## EXERCISE OBJECTIVE
Copy, word for word, the lines below from the one containing "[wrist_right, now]" up to and including the one containing "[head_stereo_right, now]", with pictures left out.

********

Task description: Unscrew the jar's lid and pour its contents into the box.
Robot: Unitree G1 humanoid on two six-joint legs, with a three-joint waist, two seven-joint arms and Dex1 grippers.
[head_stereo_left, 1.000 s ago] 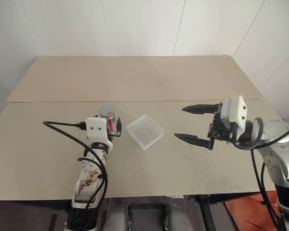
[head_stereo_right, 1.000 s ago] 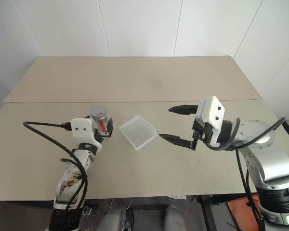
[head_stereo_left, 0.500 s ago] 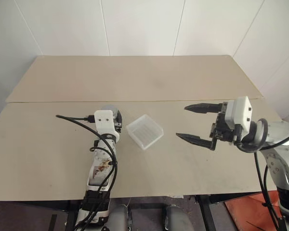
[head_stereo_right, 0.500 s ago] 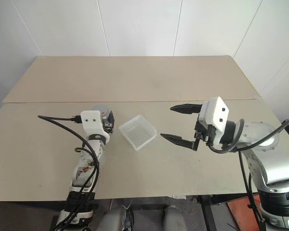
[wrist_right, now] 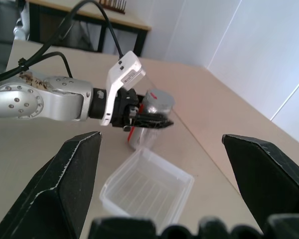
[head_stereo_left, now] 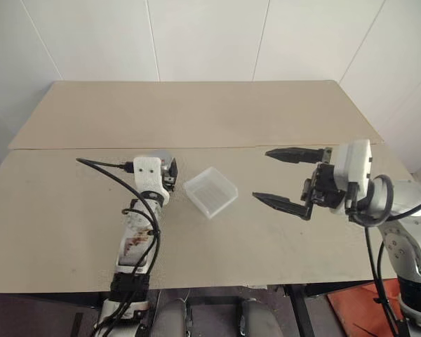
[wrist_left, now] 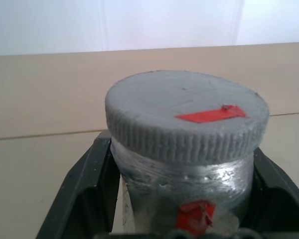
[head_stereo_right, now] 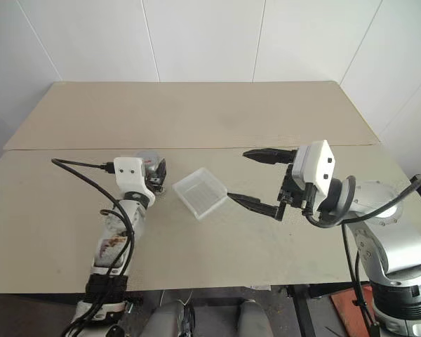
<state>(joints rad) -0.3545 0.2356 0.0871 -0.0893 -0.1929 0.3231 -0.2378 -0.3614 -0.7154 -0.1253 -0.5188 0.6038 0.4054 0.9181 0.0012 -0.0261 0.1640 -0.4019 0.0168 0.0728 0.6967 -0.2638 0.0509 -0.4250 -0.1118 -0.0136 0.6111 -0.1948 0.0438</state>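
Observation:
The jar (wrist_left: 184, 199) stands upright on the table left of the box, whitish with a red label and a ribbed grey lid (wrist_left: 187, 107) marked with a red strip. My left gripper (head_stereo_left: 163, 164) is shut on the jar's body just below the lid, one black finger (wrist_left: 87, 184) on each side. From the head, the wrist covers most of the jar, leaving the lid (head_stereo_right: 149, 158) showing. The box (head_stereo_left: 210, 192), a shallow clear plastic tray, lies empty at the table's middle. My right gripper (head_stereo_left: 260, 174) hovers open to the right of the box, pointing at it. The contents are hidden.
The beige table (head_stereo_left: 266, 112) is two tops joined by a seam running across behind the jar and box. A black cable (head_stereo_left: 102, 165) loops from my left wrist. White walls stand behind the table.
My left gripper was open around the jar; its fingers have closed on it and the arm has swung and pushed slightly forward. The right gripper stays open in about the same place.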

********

## SOLUTION FOR THIS EXERCISE
[wrist_right, now] 
[head_stereo_left, now] 
[wrist_left, now] 
[head_stereo_right, now] 

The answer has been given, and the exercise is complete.